__Work order__: In the records below, begin at the line that has "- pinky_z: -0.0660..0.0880" and stop after the line that has "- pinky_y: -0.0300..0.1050"; quote those lines verbatim and nothing more.

__Recorded data__:

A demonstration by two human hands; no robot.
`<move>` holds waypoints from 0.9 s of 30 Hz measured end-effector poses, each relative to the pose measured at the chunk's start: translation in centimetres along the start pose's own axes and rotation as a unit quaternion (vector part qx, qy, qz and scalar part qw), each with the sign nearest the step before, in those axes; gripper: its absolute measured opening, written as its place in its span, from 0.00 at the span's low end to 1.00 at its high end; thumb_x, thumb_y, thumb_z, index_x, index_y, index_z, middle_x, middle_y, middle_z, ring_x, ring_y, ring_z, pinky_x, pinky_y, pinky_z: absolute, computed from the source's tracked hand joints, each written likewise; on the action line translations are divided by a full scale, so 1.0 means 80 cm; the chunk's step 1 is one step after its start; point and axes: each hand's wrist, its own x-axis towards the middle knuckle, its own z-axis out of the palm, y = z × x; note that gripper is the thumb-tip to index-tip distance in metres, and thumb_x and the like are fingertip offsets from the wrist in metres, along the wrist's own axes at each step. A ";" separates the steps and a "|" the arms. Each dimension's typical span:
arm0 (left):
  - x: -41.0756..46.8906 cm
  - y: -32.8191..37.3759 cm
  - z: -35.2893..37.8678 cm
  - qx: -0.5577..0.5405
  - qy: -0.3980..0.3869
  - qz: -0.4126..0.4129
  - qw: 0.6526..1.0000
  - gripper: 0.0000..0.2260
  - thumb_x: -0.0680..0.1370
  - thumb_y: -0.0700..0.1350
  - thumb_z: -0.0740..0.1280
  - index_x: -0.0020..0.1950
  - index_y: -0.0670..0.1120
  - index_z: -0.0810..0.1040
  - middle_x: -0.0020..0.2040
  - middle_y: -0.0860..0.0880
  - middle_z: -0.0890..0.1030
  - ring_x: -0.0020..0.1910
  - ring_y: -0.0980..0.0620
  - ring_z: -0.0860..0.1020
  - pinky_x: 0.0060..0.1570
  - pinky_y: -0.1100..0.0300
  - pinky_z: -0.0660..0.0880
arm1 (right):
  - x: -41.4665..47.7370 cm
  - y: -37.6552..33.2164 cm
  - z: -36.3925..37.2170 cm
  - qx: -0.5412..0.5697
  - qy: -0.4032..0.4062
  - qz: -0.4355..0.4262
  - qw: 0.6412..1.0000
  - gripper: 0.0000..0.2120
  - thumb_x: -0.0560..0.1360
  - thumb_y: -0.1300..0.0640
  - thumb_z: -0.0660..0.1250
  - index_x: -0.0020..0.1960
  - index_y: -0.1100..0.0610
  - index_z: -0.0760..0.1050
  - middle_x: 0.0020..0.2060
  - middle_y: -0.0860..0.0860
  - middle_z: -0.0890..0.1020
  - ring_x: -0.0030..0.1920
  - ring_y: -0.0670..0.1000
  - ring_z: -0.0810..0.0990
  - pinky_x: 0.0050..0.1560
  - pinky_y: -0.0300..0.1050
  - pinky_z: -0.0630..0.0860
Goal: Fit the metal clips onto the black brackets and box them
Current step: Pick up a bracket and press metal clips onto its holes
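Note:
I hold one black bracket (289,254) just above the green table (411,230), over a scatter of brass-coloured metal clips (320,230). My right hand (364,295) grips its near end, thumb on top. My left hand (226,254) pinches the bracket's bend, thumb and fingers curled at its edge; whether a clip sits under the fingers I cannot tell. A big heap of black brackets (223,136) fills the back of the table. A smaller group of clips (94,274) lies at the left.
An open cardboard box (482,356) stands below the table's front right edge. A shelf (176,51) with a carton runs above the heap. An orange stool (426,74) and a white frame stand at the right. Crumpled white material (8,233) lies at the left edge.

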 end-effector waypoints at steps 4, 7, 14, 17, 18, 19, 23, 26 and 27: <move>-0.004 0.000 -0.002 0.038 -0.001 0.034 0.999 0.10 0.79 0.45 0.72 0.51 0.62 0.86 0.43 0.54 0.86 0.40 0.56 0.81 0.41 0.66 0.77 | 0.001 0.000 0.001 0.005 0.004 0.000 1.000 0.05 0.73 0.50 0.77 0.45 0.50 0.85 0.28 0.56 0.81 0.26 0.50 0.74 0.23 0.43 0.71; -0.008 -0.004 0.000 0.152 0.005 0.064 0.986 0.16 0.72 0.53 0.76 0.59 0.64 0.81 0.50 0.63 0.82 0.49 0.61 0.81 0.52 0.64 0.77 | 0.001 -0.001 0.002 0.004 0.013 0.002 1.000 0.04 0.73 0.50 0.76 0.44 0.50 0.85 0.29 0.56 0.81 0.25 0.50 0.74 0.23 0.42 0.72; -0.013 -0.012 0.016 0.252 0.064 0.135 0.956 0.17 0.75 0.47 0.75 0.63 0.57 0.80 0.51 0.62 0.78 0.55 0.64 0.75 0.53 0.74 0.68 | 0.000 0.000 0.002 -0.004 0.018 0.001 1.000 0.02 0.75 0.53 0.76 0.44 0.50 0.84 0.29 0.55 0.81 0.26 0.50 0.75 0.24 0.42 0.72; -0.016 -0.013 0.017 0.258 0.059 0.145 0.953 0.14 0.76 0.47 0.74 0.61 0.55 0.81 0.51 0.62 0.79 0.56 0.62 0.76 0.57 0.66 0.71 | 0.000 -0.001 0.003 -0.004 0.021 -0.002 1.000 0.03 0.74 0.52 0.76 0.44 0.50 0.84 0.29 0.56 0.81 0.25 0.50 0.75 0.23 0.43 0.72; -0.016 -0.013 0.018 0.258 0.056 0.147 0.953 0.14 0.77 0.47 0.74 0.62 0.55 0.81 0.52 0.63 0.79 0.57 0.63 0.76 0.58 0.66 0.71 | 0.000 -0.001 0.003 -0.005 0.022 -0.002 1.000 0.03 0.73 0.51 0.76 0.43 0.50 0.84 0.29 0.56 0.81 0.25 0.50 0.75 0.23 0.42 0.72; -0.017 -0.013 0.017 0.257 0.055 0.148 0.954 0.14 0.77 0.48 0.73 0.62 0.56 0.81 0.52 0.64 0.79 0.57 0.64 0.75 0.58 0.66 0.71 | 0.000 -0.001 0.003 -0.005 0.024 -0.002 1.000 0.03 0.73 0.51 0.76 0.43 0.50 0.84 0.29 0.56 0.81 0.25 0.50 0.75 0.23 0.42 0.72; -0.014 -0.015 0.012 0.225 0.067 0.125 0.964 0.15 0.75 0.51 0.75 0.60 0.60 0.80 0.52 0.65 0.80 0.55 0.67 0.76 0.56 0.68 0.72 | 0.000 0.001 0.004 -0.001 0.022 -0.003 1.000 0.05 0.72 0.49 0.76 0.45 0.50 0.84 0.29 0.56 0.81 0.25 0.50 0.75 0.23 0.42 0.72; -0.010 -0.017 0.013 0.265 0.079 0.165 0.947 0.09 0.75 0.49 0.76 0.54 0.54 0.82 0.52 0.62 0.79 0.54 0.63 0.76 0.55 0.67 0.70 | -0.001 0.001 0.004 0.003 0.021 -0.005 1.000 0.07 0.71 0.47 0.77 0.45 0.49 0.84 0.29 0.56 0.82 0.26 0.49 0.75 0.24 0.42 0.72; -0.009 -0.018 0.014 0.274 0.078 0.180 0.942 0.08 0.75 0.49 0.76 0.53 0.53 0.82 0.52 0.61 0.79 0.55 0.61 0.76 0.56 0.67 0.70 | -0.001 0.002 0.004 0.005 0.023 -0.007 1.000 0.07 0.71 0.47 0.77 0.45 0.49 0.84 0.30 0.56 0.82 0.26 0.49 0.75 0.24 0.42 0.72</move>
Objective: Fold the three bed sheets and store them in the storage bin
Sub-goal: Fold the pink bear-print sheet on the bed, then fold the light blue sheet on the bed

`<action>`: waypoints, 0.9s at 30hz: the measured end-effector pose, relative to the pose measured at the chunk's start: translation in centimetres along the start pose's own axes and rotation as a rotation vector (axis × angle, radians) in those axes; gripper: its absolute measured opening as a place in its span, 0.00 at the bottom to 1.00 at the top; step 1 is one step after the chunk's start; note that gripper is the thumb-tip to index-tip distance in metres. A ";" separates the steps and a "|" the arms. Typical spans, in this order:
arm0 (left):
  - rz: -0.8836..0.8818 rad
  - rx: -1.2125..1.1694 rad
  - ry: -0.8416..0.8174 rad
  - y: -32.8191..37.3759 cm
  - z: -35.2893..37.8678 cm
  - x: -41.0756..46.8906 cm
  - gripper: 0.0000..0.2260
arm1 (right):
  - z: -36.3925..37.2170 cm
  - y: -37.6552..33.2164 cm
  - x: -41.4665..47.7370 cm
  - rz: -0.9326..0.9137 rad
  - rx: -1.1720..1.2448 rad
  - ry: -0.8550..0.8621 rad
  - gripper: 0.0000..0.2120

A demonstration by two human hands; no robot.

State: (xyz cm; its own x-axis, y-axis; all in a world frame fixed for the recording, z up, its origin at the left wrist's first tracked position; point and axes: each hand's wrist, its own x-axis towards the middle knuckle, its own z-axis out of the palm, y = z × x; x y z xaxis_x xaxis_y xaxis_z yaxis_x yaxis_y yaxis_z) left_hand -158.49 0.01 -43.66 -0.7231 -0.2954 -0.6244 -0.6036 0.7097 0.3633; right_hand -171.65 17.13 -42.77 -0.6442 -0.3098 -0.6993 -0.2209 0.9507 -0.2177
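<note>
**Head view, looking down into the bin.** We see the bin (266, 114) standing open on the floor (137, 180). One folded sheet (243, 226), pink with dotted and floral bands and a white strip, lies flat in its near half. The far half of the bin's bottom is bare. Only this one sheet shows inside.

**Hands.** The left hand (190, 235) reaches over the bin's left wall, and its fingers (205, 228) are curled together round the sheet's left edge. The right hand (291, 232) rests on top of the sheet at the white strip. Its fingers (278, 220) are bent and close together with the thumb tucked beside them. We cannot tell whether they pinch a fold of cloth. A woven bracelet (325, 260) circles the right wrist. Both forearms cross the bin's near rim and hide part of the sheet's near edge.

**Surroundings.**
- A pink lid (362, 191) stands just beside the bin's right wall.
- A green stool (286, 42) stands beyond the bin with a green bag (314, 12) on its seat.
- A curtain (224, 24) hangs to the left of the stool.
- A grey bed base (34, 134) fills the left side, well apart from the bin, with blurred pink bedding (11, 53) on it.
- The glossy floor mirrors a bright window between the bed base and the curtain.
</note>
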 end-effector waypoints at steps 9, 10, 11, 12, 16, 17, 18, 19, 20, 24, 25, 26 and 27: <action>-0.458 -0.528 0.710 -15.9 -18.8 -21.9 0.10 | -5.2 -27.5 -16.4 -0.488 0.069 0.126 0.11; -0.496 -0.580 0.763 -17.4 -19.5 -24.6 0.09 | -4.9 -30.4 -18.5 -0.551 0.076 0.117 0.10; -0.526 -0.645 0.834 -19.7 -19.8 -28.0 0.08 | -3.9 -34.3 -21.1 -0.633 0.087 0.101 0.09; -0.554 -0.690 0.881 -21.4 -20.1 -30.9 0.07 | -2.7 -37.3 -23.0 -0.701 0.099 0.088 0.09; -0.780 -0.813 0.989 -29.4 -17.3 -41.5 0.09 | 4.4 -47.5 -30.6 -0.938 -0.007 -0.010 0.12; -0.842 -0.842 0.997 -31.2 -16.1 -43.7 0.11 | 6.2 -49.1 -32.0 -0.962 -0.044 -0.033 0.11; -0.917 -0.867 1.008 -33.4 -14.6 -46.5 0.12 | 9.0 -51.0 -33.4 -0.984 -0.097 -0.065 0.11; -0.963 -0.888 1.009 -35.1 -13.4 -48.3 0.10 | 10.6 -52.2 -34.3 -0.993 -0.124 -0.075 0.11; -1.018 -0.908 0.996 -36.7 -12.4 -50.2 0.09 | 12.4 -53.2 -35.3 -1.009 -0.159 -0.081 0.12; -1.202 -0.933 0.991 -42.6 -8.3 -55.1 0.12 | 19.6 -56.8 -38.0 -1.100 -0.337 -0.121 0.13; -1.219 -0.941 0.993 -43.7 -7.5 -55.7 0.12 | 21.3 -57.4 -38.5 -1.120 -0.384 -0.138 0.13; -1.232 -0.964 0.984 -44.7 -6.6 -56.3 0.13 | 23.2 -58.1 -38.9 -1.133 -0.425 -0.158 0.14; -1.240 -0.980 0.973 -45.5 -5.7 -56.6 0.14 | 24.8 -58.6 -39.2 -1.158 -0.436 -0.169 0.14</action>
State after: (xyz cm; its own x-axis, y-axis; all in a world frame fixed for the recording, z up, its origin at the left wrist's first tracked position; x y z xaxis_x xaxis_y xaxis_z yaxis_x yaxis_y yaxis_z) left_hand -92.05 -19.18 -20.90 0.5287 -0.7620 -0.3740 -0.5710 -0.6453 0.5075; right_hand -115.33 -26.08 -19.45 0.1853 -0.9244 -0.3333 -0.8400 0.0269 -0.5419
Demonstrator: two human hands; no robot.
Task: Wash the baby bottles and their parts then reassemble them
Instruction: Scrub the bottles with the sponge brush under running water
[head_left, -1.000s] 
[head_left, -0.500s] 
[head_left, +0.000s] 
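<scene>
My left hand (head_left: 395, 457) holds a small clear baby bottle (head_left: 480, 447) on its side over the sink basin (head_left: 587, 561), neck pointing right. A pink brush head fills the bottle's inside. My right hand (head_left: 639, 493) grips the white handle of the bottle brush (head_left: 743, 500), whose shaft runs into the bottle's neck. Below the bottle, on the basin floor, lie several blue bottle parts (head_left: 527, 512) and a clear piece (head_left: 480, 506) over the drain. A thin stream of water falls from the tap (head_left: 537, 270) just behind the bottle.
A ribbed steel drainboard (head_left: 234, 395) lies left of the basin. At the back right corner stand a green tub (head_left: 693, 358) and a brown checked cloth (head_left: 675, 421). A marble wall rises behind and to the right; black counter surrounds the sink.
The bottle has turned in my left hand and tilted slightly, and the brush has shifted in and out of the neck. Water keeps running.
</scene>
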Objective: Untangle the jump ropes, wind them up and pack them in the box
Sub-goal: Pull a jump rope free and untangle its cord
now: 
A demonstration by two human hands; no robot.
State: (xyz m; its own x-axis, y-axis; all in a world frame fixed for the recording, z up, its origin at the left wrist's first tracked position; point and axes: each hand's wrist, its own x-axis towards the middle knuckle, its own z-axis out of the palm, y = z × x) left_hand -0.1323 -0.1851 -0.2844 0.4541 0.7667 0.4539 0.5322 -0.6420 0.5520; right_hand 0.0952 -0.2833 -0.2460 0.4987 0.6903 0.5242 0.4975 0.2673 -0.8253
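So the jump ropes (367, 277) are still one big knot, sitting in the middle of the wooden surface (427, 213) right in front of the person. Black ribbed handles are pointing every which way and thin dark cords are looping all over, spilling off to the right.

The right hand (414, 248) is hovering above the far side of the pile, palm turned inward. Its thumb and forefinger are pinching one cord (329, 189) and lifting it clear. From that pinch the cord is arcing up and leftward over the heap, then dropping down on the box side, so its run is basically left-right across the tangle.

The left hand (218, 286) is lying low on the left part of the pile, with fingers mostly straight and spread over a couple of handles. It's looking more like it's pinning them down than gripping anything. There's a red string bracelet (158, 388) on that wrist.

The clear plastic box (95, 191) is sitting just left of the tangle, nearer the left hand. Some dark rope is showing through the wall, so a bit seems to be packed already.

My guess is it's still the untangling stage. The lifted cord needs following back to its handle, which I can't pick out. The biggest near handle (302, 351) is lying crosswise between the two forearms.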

__Output below__:
  - pinky_z: -0.0660..0.0880
arm1 (right):
  - x: -41.4665..47.7370 cm
  - y: -37.6552..33.2164 cm
  - z: -36.3925..37.2170 cm
  - qx: -0.5412..0.5697
  - qy: -0.4032..0.4062
  - qz: -0.4355..0.4262
  - qw: 0.6412..1.0000
  - gripper: 0.0000..0.2120
  - thumb_x: -0.0560..0.1360
  - thumb_y: -0.1300..0.0640
  - thumb_z: -0.0660..0.1250
  - index_x: -0.0020..0.1960
  - index_y: -0.1100..0.0610
  - index_z: -0.0760..0.1050
  - middle_x: 0.0020..0.2060
  - middle_y: -0.0860..0.0860
  - middle_z: -0.0890..0.1020
  - ring_x: -0.0030..0.1920
  - ring_y: -0.0670..0.1000
  - ring_z: -0.0810..0.0990
  - pinky_x: 0.0050..0.1560
  - pinky_y: -0.0300..0.1050

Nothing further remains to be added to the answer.